Thank you @glenthompson. That is an interesting thought— exporting emails into a document management system. It gets at what I was thinking when I mentioned just downloading all my emails to my Mac and searching them there. I will have to look into EagleFiler and DEVONThink. Yes, you are understanding my problem, when you mention that search can be a problem, and attachments only add to that problems. I lost search but I never even thought about losing all my emails since IMAP is sync not backup. Maybe not the worst thing in the world but I would like to preserve my ability to search through years of old email when I need to. Thanks again!

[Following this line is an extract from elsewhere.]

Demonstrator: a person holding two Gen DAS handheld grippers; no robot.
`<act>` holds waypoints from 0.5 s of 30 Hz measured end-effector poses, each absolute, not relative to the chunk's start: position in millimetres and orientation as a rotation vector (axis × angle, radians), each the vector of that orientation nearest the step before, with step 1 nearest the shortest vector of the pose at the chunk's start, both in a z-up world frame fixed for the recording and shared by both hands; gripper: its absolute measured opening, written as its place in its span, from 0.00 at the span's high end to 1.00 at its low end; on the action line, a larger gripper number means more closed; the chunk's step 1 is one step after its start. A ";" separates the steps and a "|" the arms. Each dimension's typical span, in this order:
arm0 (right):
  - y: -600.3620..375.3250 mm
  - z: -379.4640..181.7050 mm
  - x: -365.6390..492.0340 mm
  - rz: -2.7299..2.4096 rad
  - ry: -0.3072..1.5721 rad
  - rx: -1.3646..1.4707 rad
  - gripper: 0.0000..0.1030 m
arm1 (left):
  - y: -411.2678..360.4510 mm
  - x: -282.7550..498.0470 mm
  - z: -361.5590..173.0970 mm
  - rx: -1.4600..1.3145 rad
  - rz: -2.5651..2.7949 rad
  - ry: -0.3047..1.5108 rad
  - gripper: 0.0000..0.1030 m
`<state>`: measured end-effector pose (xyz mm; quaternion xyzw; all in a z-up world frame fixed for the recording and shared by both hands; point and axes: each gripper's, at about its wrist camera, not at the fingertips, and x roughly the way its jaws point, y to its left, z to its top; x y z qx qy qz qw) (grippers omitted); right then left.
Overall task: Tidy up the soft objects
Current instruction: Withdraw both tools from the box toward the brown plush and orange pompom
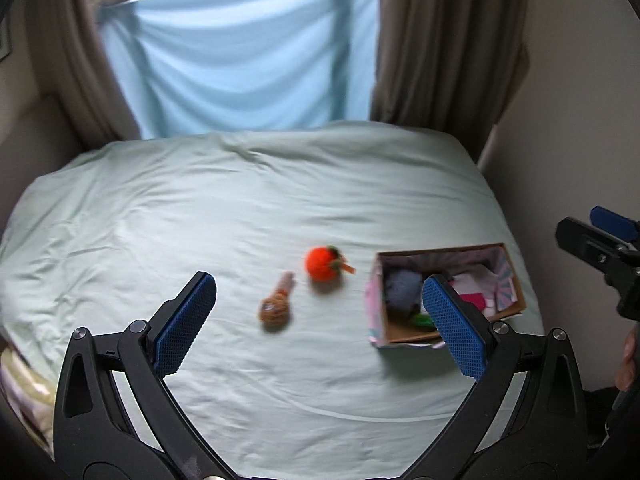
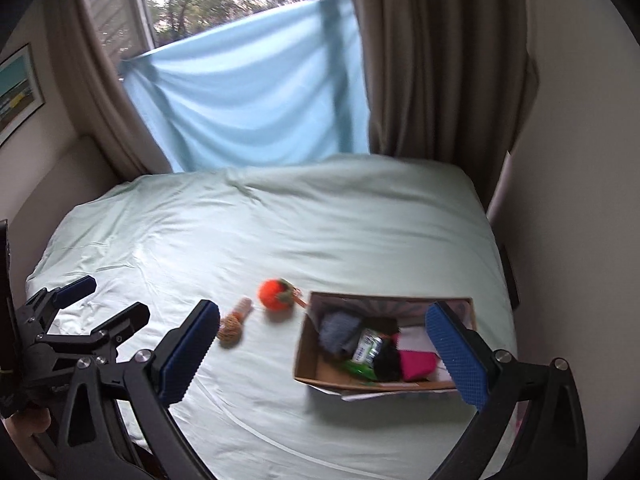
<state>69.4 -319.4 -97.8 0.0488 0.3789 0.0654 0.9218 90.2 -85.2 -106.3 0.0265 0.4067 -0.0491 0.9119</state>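
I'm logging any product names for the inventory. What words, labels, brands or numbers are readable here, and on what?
No text can be read in either view.
Green-and-white packet in the cardboard box: has printing, too blurred to read.
Left gripper body: faint embossed marking, illegible.
Framed picture on the wall: no legible lettering.
Orange plush and brown knitted toy: no labels visible.

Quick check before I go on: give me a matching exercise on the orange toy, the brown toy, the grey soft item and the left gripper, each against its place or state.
1. orange knitted toy
2. brown knitted toy
3. grey soft item
4. left gripper

a. inside the cardboard box
b. open, holding nothing
c. on the sheet, nearest the box
d. on the sheet, left of the orange one

Pairs: 1-c, 2-d, 3-a, 4-b
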 end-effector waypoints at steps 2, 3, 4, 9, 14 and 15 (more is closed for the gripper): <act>-308.8 -93.5 64.9 0.145 0.756 0.090 0.00 | -70.0 81.1 -101.6 0.049 -0.073 0.819 0.00; -303.3 -91.5 62.1 0.153 0.745 0.088 0.00 | -65.0 78.4 -100.8 0.045 -0.066 0.814 0.00; -299.3 -90.2 59.9 0.158 0.737 0.089 0.00 | -60.4 75.6 -100.7 0.042 -0.060 0.811 0.00; -279.7 -89.6 54.3 0.191 0.708 0.095 0.00 | -28.4 68.4 -104.6 -0.002 -0.027 0.815 0.00; -264.3 -95.9 61.8 0.178 0.700 0.105 0.00 | -7.7 73.6 -116.8 0.004 -0.034 0.820 0.00; -260.4 -99.0 64.0 0.166 0.694 0.118 0.00 | -2.5 76.9 -120.8 -0.001 -0.049 0.823 0.00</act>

Although I’ve always maintained folders in email, I recently decided that I was leaving a lot of potentially quite sensitive stuff on the servers of my email platforms, and that I probably ought to be more rigorous in storing stuff robustly. My decision was to create a DevonThink database just for email. I have multiple email addresses and decided to ignore this; instead I file all email by content type (receipt, etc.), which was roughly what my folders were. Once a week I go through my inboxes and move everything to DT. Or delete what isn’t needed - I’ve decided to be much stricter with this (why am I keeping delivery emails once an item is delivered?).

You wouldn’t actually need folders in DT really - in my use case I will always know what I’m looking for, and DT’s search function would suffice. But I like folders.

Having an empty email it turns out is very satisfying, and I only leave bits in there that are pending.

(*NB I’m not referring to work email, which for me I have no legal control over and can’t remove/archive elsewhere.)